WHAT YOU NEED TO DO:
Collect every line below that contains the word "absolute".

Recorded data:
↓↓↓
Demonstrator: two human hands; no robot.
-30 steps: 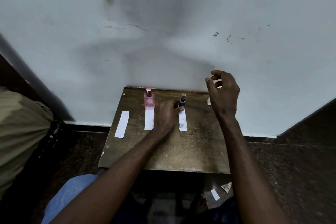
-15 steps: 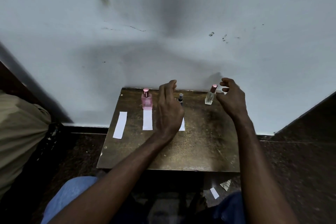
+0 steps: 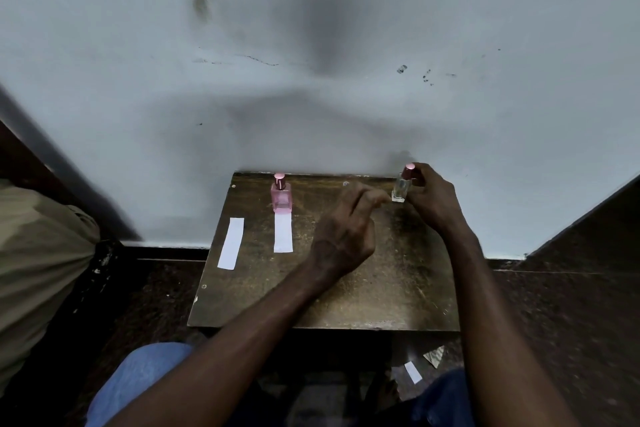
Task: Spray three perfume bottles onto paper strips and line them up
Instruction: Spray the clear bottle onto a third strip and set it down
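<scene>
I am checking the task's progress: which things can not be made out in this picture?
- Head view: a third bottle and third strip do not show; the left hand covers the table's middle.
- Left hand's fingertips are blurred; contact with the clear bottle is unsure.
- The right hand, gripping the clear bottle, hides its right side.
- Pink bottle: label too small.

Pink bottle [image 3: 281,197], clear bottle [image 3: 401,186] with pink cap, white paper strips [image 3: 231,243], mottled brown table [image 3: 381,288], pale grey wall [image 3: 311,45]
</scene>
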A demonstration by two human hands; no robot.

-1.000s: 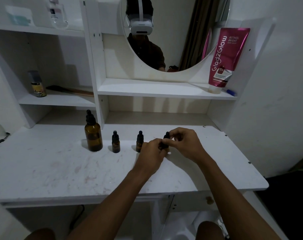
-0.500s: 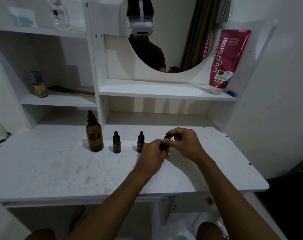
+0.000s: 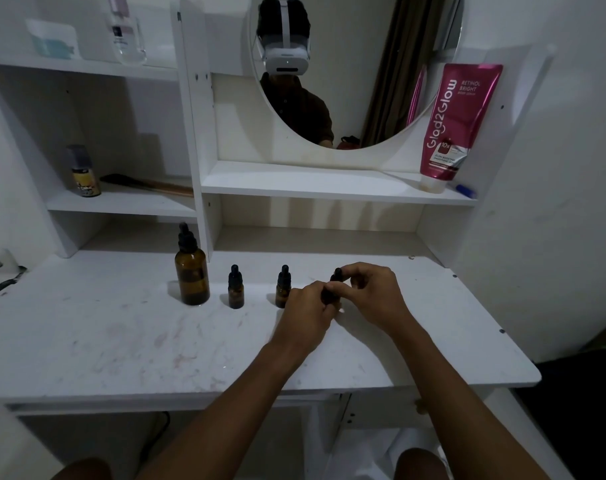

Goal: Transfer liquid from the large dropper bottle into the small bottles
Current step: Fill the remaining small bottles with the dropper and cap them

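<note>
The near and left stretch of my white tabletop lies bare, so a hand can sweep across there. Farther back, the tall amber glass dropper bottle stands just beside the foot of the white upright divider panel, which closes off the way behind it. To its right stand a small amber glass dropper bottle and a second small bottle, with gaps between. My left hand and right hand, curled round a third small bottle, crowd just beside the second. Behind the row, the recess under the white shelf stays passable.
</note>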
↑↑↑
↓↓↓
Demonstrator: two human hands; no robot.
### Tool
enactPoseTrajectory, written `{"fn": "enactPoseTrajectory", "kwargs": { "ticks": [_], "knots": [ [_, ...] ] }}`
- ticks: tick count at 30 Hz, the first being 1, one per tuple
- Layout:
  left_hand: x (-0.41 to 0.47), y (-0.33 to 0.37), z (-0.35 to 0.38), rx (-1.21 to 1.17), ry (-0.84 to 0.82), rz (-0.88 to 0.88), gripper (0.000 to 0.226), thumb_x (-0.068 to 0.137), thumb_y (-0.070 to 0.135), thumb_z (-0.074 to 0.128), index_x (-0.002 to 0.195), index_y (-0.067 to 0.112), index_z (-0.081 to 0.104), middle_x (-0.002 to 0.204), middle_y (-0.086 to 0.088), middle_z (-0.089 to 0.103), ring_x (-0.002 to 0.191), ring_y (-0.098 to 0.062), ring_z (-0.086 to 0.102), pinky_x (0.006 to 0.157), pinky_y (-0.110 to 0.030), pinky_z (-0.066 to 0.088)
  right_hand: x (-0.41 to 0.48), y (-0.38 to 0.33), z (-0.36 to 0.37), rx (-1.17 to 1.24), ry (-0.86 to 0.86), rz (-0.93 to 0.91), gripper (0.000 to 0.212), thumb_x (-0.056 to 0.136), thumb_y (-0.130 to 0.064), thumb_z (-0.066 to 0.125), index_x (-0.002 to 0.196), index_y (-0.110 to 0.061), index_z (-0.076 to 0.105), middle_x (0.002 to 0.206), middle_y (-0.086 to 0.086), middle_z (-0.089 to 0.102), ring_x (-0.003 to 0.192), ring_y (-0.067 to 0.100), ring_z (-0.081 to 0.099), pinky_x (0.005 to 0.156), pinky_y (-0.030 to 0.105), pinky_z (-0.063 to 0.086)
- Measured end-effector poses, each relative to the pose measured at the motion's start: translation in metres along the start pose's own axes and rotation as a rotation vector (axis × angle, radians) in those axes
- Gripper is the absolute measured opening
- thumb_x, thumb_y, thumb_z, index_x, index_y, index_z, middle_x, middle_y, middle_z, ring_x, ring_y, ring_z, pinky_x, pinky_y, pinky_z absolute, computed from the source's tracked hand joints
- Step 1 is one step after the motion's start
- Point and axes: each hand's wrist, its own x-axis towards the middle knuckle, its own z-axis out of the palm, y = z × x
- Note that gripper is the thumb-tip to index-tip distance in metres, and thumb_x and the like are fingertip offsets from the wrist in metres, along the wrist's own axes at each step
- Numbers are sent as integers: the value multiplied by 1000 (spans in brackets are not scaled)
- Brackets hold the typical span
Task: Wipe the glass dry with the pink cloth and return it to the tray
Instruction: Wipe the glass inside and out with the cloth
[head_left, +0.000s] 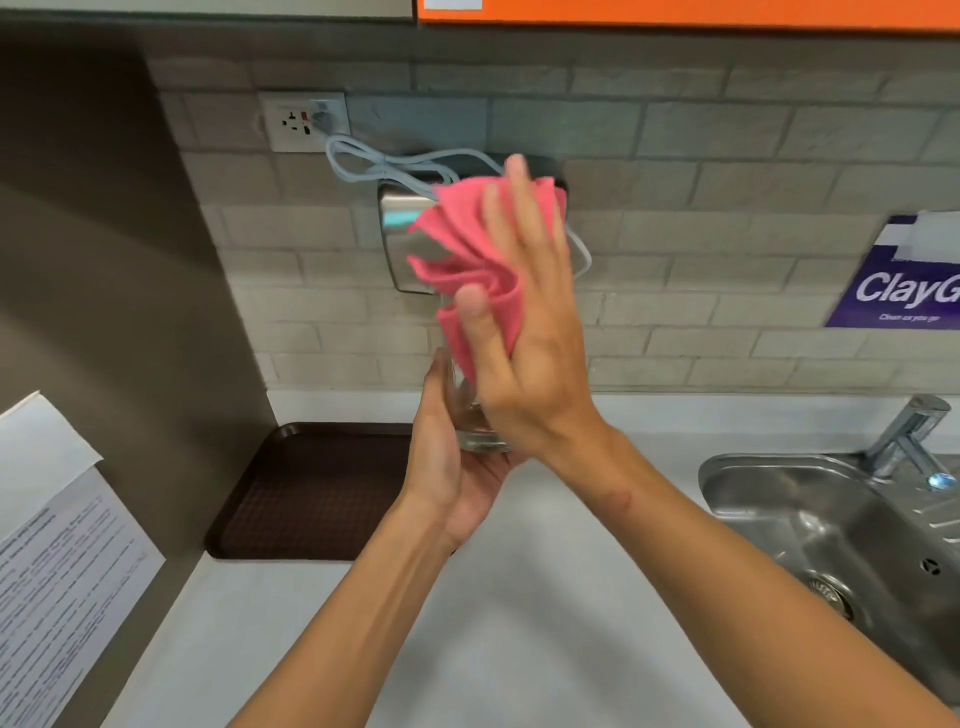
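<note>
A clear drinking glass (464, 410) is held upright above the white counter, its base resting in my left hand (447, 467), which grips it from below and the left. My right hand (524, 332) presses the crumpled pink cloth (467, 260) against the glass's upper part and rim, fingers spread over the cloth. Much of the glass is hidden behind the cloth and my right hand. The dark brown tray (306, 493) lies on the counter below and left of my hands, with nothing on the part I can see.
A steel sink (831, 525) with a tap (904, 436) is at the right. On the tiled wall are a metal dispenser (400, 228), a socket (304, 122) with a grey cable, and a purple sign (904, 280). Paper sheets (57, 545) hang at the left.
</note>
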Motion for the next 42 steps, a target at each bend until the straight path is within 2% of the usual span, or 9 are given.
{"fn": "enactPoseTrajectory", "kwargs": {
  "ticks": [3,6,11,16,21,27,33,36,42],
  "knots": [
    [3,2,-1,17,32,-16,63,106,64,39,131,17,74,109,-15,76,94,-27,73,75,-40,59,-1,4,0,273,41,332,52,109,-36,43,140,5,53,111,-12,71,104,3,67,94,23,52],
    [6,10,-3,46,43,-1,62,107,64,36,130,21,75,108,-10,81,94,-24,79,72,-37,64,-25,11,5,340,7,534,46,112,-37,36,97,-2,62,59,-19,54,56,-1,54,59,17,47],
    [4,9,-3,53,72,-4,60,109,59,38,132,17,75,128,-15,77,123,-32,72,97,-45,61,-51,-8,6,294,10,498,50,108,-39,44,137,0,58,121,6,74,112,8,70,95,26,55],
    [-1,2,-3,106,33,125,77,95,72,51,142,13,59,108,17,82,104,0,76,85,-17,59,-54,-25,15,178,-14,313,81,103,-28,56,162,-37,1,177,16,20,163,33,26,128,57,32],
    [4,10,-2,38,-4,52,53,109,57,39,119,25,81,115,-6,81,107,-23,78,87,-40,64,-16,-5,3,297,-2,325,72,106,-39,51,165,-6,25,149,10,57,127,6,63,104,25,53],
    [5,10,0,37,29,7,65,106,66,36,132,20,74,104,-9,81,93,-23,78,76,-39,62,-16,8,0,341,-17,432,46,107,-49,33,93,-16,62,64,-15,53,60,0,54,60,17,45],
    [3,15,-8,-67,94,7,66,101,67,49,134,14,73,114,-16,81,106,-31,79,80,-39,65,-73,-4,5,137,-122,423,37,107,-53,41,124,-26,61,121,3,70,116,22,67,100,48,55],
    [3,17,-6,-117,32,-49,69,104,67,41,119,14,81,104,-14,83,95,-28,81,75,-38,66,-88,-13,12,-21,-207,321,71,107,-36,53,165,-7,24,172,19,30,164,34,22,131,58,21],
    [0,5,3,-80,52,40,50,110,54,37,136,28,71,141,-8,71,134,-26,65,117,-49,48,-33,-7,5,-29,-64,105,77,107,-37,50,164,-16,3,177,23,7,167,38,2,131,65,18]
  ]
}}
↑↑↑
WORKED SOLUTION:
- Gripper is the absolute measured opening
- thumb_x, thumb_y, thumb_z, index_x, index_y, index_z, middle_x, middle_y, middle_z, ring_x, ring_y, ring_z, pinky_x, pinky_y, pinky_z absolute, computed from the source's tracked hand joints

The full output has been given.